TASK:
The expected result is every entry, retyped character for character.

Dataset entries
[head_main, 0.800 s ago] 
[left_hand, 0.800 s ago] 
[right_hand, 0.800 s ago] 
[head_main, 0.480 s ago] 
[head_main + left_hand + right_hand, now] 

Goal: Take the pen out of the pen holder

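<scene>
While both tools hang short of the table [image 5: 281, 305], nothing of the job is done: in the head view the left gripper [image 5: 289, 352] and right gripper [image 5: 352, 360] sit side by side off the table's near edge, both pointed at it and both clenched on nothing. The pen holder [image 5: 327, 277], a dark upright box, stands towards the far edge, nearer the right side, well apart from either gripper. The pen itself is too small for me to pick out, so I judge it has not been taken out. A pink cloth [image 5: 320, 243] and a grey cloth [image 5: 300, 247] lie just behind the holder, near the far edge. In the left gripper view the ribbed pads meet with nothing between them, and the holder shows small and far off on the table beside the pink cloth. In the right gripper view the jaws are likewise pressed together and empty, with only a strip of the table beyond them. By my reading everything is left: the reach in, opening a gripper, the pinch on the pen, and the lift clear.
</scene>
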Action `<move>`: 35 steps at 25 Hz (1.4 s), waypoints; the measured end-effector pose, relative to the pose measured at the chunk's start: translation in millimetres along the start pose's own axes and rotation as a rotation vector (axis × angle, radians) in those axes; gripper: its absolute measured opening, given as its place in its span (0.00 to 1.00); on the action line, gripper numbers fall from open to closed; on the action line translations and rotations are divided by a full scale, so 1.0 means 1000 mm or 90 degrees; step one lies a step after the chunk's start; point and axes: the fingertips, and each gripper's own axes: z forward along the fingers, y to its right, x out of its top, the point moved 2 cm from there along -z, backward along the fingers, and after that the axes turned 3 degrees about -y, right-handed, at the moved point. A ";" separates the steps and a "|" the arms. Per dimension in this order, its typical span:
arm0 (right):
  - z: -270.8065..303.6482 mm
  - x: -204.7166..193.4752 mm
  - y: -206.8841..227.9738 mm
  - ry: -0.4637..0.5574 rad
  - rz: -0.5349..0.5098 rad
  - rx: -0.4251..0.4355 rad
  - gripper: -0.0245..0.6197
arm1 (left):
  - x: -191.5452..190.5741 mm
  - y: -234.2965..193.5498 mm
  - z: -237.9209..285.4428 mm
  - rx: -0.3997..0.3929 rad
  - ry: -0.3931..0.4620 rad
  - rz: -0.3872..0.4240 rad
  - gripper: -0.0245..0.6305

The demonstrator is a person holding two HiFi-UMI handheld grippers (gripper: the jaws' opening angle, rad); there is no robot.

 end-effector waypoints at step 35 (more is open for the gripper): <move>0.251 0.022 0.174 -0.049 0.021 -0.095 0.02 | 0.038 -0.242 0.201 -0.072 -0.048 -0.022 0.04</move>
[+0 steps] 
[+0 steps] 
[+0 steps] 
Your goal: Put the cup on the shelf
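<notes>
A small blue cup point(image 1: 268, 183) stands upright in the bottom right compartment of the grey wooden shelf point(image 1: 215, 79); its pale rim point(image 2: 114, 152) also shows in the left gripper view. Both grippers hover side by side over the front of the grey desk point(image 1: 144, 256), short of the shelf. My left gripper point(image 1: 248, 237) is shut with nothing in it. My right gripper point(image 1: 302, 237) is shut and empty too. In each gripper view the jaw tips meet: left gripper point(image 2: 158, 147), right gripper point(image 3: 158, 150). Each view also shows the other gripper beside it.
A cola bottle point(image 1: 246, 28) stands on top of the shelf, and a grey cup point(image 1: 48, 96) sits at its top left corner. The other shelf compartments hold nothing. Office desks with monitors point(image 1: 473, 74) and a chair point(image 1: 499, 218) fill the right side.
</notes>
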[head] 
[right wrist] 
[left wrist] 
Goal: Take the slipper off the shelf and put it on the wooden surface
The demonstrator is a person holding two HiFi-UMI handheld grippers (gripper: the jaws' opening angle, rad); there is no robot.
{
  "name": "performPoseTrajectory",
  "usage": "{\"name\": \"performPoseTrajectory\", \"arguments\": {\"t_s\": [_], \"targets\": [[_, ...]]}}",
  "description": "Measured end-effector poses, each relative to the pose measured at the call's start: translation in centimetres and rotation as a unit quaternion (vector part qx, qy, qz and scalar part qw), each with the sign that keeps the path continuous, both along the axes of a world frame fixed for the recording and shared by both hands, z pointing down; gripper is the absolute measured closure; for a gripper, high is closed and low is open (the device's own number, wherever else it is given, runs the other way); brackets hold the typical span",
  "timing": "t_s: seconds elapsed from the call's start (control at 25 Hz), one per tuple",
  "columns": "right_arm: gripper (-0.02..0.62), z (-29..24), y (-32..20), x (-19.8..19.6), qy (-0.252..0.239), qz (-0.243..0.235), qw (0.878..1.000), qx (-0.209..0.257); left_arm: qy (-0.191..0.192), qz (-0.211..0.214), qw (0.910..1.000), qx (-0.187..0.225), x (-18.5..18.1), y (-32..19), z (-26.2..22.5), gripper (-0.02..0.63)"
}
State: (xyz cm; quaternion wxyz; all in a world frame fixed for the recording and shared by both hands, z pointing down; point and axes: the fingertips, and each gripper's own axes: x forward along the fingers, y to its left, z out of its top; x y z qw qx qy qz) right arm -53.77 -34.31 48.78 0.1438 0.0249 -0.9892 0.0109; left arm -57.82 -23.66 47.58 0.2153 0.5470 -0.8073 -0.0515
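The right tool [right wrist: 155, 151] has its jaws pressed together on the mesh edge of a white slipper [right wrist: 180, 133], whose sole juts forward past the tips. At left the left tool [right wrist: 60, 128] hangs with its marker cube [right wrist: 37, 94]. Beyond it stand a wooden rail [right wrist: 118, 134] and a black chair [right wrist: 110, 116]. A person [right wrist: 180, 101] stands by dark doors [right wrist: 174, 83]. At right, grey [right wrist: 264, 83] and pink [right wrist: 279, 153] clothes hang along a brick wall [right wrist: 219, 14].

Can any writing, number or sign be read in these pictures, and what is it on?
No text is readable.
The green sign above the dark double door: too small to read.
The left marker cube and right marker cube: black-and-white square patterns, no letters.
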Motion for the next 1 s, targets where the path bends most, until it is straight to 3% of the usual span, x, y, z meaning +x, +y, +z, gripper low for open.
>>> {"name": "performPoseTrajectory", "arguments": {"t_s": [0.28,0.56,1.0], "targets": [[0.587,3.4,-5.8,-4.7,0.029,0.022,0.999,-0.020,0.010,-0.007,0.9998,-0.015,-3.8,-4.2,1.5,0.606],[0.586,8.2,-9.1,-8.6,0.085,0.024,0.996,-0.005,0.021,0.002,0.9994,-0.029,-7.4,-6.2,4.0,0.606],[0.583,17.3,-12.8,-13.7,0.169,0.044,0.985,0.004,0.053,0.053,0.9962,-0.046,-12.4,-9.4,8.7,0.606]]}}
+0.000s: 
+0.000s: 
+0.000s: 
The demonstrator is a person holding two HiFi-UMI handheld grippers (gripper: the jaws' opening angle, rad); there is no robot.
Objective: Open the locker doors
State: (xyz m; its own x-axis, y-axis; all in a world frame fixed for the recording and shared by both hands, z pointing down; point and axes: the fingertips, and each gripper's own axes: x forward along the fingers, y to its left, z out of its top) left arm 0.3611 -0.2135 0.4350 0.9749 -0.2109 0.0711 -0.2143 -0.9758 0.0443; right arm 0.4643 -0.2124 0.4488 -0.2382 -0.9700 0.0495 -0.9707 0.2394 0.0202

EXERCISE ANSWER:
[head_main, 0.800 s ago] 
[left_hand, 0.800 s ago] 
[right_hand, 0.800 s ago] 
[head_main, 0.480 s ago] 
[head_main + left_hand + right_hand, now] 

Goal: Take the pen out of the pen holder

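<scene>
While both tools hang short of the table [image 5: 281, 305], nothing of the job is done: in the head view the left gripper [image 5: 289, 352] and right gripper [image 5: 352, 360] sit side by side off the table's near edge, both pointed at it and both clenched on nothing. The pen holder [image 5: 327, 277], a dark upright box, stands towards the far edge, nearer the right side, well apart from either gripper. The pen itself is too small for me to pick out, so I judge it has not been taken out. A pink cloth [image 5: 320, 243] and a grey cloth [image 5: 300, 247] lie just behind the holder, near the far edge. In the left gripper view the ribbed pads meet with nothing between them, and the holder shows small and far off on the table beside the pink cloth. In the right gripper view the jaws are likewise pressed together and empty, with only a strip of the table beyond them. By my reading everything is left: the reach in, opening a gripper, the pinch on the pen, and the lift clear.
</scene>
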Action `<move>`: 35 steps at 25 Hz (1.4 s), waypoints; the measured end-effector pose, relative to the pose measured at the chunk's start: translation in millimetres along the start pose's own axes and rotation as a rotation vector (axis × angle, radians) in those axes; gripper: its absolute measured opening, given as its place in its span (0.00 to 1.00); on the action line, gripper numbers fall from open to closed; on the action line translations and rotations are divided by a full scale, so 1.0 means 1000 mm or 90 degrees; step one lies a step after the chunk's start; point and axes: the fingertips, and each gripper's own axes: z forward along the fingers, y to its right, x out of its top, the point moved 2 cm from there along -z, backward along the fingers, and after that the axes turned 3 degrees about -y, right-handed, at the moved point. A ";" separates the steps and a "|" the arms. Per dimension in this order, its typical span:
arm0 (right):
  - z: -270.8065..303.6482 mm
  - x: -204.7166..193.4752 mm
  - y: -206.8841..227.9738 mm
  - ry: -0.4637..0.5574 rad
  - rz: -0.5349..0.5098 rad
  - rx: -0.4251..0.4355 rad
  - gripper: -0.0245..0.6197
arm1 (left):
  - x: -191.5452..190.5741 mm
  - y: -234.2965..193.5498 mm
  - z: -237.9209..285.4428 mm
  - rx: -0.3997..0.3929 rad
  - ry: -0.3931..0.4620 rad
  - rz: -0.3872..0.4240 rad
  - gripper: -0.0245..0.6305

The demonstrator is a person holding two HiFi-UMI handheld grippers (gripper: the jaws' opening angle, rad); there is no robot.

 end-effector waypoints at step 35 (more is open for the gripper): <move>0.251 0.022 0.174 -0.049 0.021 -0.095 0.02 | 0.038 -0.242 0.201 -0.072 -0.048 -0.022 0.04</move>
[+0 steps] 
[+0 steps] 
[+0 steps] 
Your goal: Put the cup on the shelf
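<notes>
A small blue cup point(image 1: 268, 183) stands upright in the bottom right compartment of the grey wooden shelf point(image 1: 215, 79); its pale rim point(image 2: 114, 152) also shows in the left gripper view. Both grippers hover side by side over the front of the grey desk point(image 1: 144, 256), short of the shelf. My left gripper point(image 1: 248, 237) is shut with nothing in it. My right gripper point(image 1: 302, 237) is shut and empty too. In each gripper view the jaw tips meet: left gripper point(image 2: 158, 147), right gripper point(image 3: 158, 150). Each view also shows the other gripper beside it.
A cola bottle point(image 1: 246, 28) stands on top of the shelf, and a grey cup point(image 1: 48, 96) sits at its top left corner. The other shelf compartments hold nothing. Office desks with monitors point(image 1: 473, 74) and a chair point(image 1: 499, 218) fill the right side.
</notes>
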[head] 
[right wrist] 
[left wrist] 
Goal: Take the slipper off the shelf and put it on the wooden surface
The demonstrator is a person holding two HiFi-UMI handheld grippers (gripper: the jaws' opening angle, rad); there is no robot.
{
  "name": "performPoseTrajectory",
  "usage": "{\"name\": \"performPoseTrajectory\", \"arguments\": {\"t_s\": [_], \"targets\": [[_, ...]]}}",
  "description": "Measured end-effector poses, each relative to the pose measured at the call's start: translation in centimetres and rotation as a unit quaternion (vector part qx, qy, qz and scalar part qw), each with the sign that keeps the path continuous, both along the axes of a world frame fixed for the recording and shared by both hands, z pointing down; gripper is the absolute measured closure; for a gripper, high is closed and low is open (the device's own number, wherever else it is given, runs the other way); brackets hold the typical span",
  "timing": "t_s: seconds elapsed from the call's start (control at 25 Hz), one per tuple",
  "columns": "right_arm: gripper (-0.02..0.62), z (-29..24), y (-32..20), x (-19.8..19.6), qy (-0.252..0.239), qz (-0.243..0.235), qw (0.878..1.000), qx (-0.209..0.257); left_arm: qy (-0.191..0.192), qz (-0.211..0.214), qw (0.910..1.000), qx (-0.187..0.225), x (-18.5..18.1), y (-32..19), z (-26.2..22.5), gripper (-0.02..0.63)"
}
State: (xyz cm; quaternion wxyz; all in a world frame fixed for the recording and shared by both hands, z pointing down; point and axes: the fingertips, and each gripper's own axes: x forward along the fingers, y to its left, z out of its top; x y z qw qx qy qz) right arm -53.77 -34.31 48.78 0.1438 0.0249 -0.9892 0.0109; left arm -57.82 -23.66 47.58 0.2153 0.5470 -0.8073 -0.0515
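The right tool [right wrist: 155, 151] has its jaws pressed together on the mesh edge of a white slipper [right wrist: 180, 133], whose sole juts forward past the tips. At left the left tool [right wrist: 60, 128] hangs with its marker cube [right wrist: 37, 94]. Beyond it stand a wooden rail [right wrist: 118, 134] and a black chair [right wrist: 110, 116]. A person [right wrist: 180, 101] stands by dark doors [right wrist: 174, 83]. At right, grey [right wrist: 264, 83] and pink [right wrist: 279, 153] clothes hang along a brick wall [right wrist: 219, 14].

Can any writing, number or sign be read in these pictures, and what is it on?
No text is readable.
The green sign above the dark double door: too small to read.
The left marker cube and right marker cube: black-and-white square patterns, no letters.
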Motion for the next 1 s, targets where the path bends most, until it is straight to 3% of the usual span, x, y, z meaning +x, +y, +z, gripper low for open.
>>> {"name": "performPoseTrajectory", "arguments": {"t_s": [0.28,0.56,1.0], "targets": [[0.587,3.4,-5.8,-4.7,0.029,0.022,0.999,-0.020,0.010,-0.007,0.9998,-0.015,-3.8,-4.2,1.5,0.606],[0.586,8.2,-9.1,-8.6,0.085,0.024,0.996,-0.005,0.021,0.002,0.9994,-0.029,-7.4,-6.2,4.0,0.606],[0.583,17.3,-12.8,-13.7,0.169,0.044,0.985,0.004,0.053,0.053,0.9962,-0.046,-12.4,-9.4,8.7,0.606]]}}
+0.000s: 
+0.000s: 
+0.000s: 
The demonstrator is a person holding two HiFi-UMI handheld grippers (gripper: the jaws' opening angle, rad); there is no robot.
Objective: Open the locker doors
State: (xyz m; its own x-axis, y-axis; all in a world frame fixed for the recording and shared by both hands, z pointing down; point and axes: the fingertips, and each gripper's own axes: x forward along the fingers, y to its left, z out of its top) left arm 0.3611 -0.2135 0.4350 0.9749 -0.2109 0.0711 -0.2143 -0.9758 0.0443; right arm 0.4643 -0.2124 0.4488 -0.2382 -0.9700 0.0495 -0.9707 0.2394 0.0202

The answer contains nothing further.